=== TASK BRIEF ===
Word for word, return the lines from the top of the listing to the line containing "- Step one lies", both ends included, and no others.

=== SUPPLIED MATERIAL ===

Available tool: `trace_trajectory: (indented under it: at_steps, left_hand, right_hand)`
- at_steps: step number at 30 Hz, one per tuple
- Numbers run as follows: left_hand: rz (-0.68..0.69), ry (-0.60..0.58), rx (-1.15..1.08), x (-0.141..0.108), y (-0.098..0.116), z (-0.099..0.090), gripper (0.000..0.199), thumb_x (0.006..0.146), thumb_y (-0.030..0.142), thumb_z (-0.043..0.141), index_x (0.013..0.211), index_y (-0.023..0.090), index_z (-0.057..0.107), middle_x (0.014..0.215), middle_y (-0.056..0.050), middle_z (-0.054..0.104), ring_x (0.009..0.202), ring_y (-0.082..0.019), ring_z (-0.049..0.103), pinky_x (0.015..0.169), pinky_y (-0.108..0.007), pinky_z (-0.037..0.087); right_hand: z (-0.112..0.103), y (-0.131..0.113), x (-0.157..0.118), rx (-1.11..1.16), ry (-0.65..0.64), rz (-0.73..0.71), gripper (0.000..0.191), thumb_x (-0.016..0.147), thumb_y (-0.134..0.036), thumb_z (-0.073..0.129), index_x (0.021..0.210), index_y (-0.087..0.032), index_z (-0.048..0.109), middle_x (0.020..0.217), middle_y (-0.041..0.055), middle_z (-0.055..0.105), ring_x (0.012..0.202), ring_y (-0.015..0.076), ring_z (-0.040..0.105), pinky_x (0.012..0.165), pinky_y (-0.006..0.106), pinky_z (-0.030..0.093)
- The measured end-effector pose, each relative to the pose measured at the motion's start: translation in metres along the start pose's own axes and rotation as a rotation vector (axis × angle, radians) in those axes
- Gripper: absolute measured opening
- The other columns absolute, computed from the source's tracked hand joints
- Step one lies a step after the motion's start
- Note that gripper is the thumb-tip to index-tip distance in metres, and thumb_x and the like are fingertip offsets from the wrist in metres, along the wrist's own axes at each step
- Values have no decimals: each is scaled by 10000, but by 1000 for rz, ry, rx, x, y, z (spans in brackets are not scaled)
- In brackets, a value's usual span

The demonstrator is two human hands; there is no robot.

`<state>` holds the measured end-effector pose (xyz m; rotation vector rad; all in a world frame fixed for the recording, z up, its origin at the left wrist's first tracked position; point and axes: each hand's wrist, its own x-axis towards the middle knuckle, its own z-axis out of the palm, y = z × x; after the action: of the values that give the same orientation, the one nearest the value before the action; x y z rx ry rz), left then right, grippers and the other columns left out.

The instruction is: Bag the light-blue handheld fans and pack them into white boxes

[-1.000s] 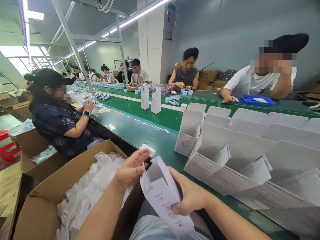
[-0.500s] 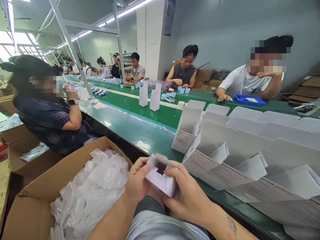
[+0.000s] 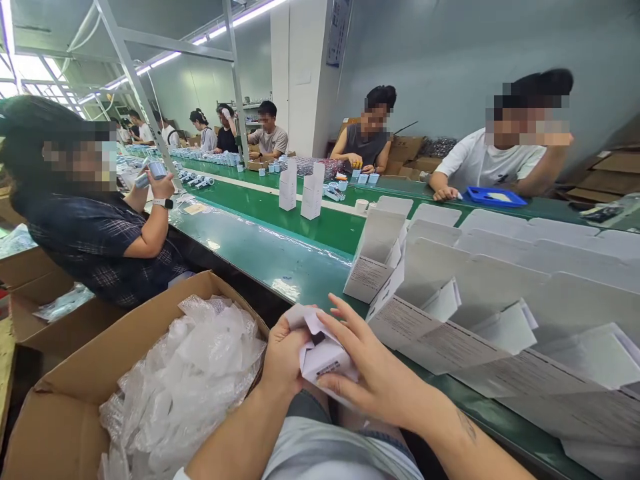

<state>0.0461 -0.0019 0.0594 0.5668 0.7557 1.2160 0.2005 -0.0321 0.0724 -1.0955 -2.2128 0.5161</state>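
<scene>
A small white box (image 3: pixel 327 360) with printing and a dark opening is held over my lap. My left hand (image 3: pixel 284 353) grips its left side, the thumb near the opening. My right hand (image 3: pixel 363 363) is on its right side, thumb on the printed face and index finger at a flap, the other fingers raised and spread. To the right stand rows of open white boxes (image 3: pixel 440 333) with raised flaps. Two more white boxes (image 3: pixel 312 193) stand upright on the green belt.
A cardboard carton (image 3: pixel 65 413) of bubble-wrap bags (image 3: pixel 185 373) is at my lower left. A person in a plaid shirt (image 3: pixel 95 227) sits left, holding light-blue items. Others sit across the belt (image 3: pixel 250 200), one beside a blue tray (image 3: pixel 495 197).
The box in my hands has turned, showing a printed face. My right hand's fingers have lifted and spread. The person at left has lowered their hands, which now show light-blue items.
</scene>
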Motion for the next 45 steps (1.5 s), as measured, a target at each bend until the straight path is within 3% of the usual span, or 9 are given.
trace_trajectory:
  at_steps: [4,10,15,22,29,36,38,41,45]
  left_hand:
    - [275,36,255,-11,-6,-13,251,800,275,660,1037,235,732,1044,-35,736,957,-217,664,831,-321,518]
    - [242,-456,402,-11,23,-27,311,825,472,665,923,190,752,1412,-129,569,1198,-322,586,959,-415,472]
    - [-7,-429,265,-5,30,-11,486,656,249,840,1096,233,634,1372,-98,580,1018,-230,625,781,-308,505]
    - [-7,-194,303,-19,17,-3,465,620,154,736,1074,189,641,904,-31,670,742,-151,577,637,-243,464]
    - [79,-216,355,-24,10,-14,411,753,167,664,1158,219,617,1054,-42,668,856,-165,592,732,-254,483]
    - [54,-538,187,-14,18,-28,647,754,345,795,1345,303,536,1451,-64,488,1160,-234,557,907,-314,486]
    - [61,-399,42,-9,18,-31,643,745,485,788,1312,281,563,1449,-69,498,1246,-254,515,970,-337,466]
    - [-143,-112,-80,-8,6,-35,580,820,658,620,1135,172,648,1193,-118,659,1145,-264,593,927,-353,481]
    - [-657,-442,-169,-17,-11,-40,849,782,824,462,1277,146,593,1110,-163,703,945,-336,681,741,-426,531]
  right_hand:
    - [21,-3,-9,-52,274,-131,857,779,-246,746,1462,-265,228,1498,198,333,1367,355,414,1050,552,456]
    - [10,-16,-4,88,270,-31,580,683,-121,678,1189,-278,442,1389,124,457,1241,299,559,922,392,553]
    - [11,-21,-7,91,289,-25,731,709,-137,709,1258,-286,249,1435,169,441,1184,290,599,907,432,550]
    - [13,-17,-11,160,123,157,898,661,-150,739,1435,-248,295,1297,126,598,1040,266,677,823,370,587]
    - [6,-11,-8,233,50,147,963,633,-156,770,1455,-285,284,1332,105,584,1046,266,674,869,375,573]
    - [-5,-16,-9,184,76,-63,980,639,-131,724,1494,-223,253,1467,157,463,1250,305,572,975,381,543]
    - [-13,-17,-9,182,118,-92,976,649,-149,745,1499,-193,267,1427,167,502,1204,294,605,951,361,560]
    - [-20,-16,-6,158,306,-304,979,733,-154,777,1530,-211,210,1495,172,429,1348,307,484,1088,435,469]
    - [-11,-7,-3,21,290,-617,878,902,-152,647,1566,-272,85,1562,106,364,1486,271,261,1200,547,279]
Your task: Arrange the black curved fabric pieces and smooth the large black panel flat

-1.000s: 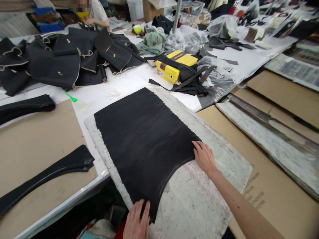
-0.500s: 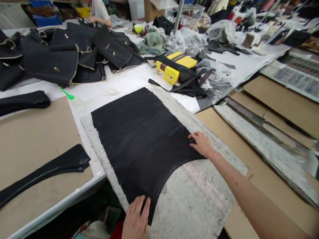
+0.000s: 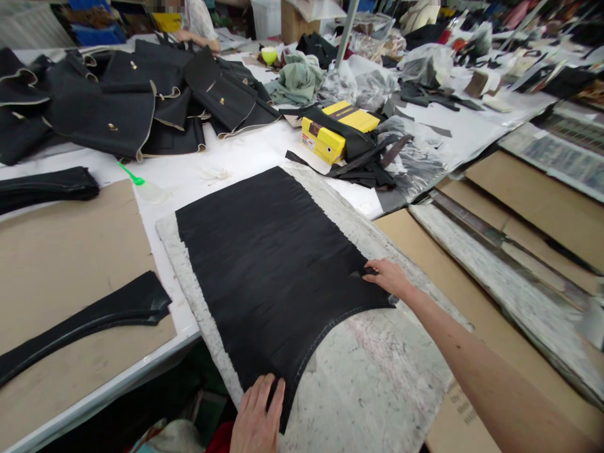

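Note:
A large black sheet [image 3: 278, 251] with a curved, stitched-looking near edge lies on a pale, worn board [image 3: 372, 371]. My left hand [image 3: 259, 412] rests flat on its near corner, fingers spread slightly. At the sheet's right edge, my right hand [image 3: 387, 277] pinches the black material between thumb and fingers, and the edge there is a little raised. Left of the board, a curved black strip [image 3: 94, 314] lies on brown cardboard [image 3: 85, 245].
Black pieces with gold clasps [image 3: 99, 113] are heaped at the back left. Behind the board stand a yellow box [image 3: 323, 139] and black scraps. A green-tipped bottle [image 3: 151, 192] lies left. Cardboard sheets [image 3: 533, 195] lie right. A person's arm [image 3: 201, 39] shows at the back.
My right hand has closed on the sheet's right edge and shifted slightly right and down in view. My left hand remains on the near corner. The whole view has shifted slightly.

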Available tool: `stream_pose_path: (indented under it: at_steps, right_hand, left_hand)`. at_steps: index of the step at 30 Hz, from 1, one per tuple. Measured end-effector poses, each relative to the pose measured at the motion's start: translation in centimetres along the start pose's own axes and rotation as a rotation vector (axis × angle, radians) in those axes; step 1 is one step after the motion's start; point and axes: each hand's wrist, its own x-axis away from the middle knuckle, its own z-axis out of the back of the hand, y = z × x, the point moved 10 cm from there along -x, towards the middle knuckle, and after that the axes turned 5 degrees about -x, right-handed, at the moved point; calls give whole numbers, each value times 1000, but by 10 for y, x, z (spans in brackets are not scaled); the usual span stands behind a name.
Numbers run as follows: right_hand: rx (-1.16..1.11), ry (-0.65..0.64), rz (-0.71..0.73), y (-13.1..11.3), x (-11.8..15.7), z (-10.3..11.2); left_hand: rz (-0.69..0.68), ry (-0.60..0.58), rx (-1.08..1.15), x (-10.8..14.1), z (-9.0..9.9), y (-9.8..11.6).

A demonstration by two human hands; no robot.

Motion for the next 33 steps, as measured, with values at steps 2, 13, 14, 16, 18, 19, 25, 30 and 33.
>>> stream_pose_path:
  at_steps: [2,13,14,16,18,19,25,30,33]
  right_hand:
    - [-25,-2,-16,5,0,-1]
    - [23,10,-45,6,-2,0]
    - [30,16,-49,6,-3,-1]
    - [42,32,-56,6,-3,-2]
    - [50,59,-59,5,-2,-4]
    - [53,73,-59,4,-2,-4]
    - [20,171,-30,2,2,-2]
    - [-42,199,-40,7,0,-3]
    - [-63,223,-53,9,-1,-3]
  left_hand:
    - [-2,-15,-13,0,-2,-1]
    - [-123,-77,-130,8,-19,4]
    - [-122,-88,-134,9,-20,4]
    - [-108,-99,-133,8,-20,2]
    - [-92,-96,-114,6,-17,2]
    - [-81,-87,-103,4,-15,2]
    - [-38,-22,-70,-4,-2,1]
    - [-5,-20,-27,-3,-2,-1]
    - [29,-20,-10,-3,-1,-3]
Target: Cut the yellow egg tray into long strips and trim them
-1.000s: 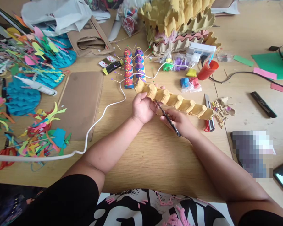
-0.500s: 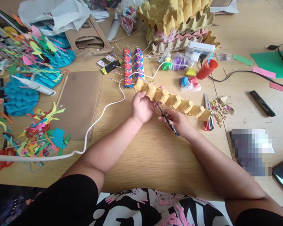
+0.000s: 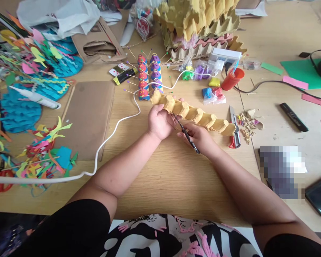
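A long yellow egg carton strip (image 3: 194,115) with a row of cups slants across the middle, held above the table. My left hand (image 3: 162,122) grips it near its left end, thumb in front and fingertips showing behind. In my right hand (image 3: 199,138) is a dark pair of scissors (image 3: 187,135), its tip against the strip's lower edge beside my left fingers. Whether the blades are parted I cannot tell. Just beyond the strip's left end stand painted egg carton caterpillars, one red and blue (image 3: 143,76), one purple (image 3: 155,71), with pins stuck in their sides.
A box cutter (image 3: 234,126) lies under the strip's right end, beside paper scraps (image 3: 248,125). A white cable (image 3: 123,119) crosses the left side past a cardboard sheet (image 3: 87,121). Egg trays (image 3: 200,25) are stacked at the back; a red cup (image 3: 232,79) and clay packets stand nearer.
The whole view has shifted slightly, with things a little further left. My hands, the scissors and the strip keep almost the same pose.
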Demonstrator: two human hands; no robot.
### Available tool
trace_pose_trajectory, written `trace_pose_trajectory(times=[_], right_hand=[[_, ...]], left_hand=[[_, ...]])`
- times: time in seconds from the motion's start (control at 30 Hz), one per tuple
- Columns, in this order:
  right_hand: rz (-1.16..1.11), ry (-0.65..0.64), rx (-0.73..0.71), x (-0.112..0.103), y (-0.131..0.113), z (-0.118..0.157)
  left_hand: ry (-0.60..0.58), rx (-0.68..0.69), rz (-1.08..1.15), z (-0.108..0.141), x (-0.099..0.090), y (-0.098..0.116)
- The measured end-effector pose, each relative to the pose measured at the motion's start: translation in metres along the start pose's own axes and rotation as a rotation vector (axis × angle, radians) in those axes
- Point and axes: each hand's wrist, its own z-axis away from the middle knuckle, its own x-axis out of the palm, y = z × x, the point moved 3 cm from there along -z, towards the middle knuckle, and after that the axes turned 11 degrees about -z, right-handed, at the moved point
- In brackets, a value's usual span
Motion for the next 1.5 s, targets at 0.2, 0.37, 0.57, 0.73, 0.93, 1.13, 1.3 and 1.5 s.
trace_pose_trajectory(times=[0.2, 0.37, 0.57, 0.73, 0.93, 1.13, 1.3, 1.5], right_hand=[[0.079, 0.021, -0.004, 0.002, -0.006, 0.005], [0.066, -0.019, -0.032, 0.001, -0.008, 0.01], [-0.189, 0.192, -0.068, -0.002, 0.0, 0.01], [-0.42, 0.337, -0.018, -0.005, 0.004, 0.006], [-0.561, 0.394, -0.011, -0.008, 0.004, 0.002], [-0.53, 0.546, -0.042, -0.015, 0.005, 0.003], [-0.596, 0.596, -0.081, -0.017, 0.004, 0.004], [-0.593, 0.53, -0.113, -0.012, 0.001, 0.007]], left_hand=[[0.002, -0.006, -0.011, 0.001, 0.001, 0.001], [0.027, -0.013, 0.006, 0.002, 0.001, 0.001], [0.04, 0.007, 0.017, 0.002, 0.002, 0.001], [-0.042, 0.037, 0.031, 0.005, 0.01, 0.0], [-0.083, 0.043, -0.02, 0.008, 0.013, -0.007], [-0.138, 0.055, -0.24, 0.012, 0.011, -0.015], [-0.175, 0.018, -0.314, 0.005, 0.009, -0.019], [-0.074, -0.137, -0.208, -0.002, 0.004, -0.016]])
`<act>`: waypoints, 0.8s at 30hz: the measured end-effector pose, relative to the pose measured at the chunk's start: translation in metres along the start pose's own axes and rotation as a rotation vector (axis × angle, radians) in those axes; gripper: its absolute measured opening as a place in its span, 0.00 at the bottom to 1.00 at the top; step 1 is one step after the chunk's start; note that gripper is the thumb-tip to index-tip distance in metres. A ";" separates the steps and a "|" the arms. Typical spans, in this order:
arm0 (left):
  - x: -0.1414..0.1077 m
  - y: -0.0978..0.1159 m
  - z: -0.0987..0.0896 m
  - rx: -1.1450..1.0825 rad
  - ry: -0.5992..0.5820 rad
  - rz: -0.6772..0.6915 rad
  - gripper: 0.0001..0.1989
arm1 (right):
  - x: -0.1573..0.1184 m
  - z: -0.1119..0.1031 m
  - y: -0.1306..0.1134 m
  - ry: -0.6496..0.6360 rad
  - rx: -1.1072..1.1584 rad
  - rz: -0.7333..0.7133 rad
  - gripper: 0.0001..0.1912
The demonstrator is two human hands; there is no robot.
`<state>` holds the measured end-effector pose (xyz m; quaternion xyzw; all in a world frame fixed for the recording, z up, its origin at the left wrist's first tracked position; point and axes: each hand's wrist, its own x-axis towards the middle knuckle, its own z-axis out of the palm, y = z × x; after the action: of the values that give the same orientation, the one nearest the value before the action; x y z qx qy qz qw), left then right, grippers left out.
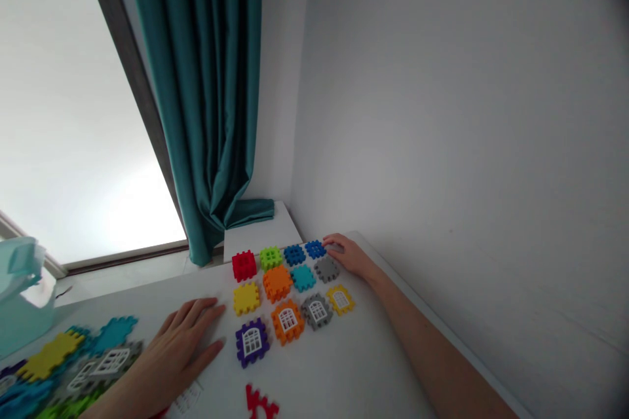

=== RESULT OF THE TASK ===
Available tool: `trace_trajectory: (indented under it: at_steps, left_hand, right_hand)`
- at_steps: step number at 30 Hz, one per tuple
- Numbers run as follows: left_hand: rz (-0.68..0.69), ry (-0.60..0.58), rx (-1.15..1.08), x (-0.141..0.108), y (-0.098..0.116), z (-0.099..0.090), gripper (0.000..0.199), thumb_x (0.006..0.146), thumb_y (-0.030..0.142), thumb_z (-0.043..0.141), index_x (0.013..0.211), index_y (-0.023..0.090), index_z (-0.057..0.107), middle_x (0.014..0.215), middle_y (-0.056..0.050), middle_z (-0.054..0.104), ring_x (0.009..0.202), ring_y (-0.082..0.019), ring_z (-0.049..0.103), pinky_x (0.015..0.169), pinky_y (-0.108..0.007), pinky_z (-0.037..0.087); right_hand: z (-0.112..0.103), y (-0.131..0.113), x (-0.157..0.118), rx (-1.11..1.16), ry (-0.65..0.64), rz (-0.73..0.71), gripper (0.000..0.191), thumb_x (-0.016..0.147), thumb_y (-0.134..0.036), thumb_z (-0.073..0.129), index_x (0.021..0.210), index_y (-0.087..0.032), index_z (-0.048..0.109), middle_x (0.020..0.217), middle_y (-0.041..0.055), middle_z (-0.055..0.105), ring_x (0.012..0.202), ring_y (-0.015..0.076), ring_z (-0.040..0.105), pinky_x (0.012..0.165), pinky_y (-0.006..0.106), pinky_z (-0.030..0.093)
- The measured end-effector pose, each relative to the pose measured at the motion's start: translation in metres along the start pose's own axes and rotation as a rotation vector (axis × angle, radians) in those axes
- Gripper: absolute measured opening
- The other columns absolute, computed from the source's tracked hand joints
- Step one lies a step after the motion's start

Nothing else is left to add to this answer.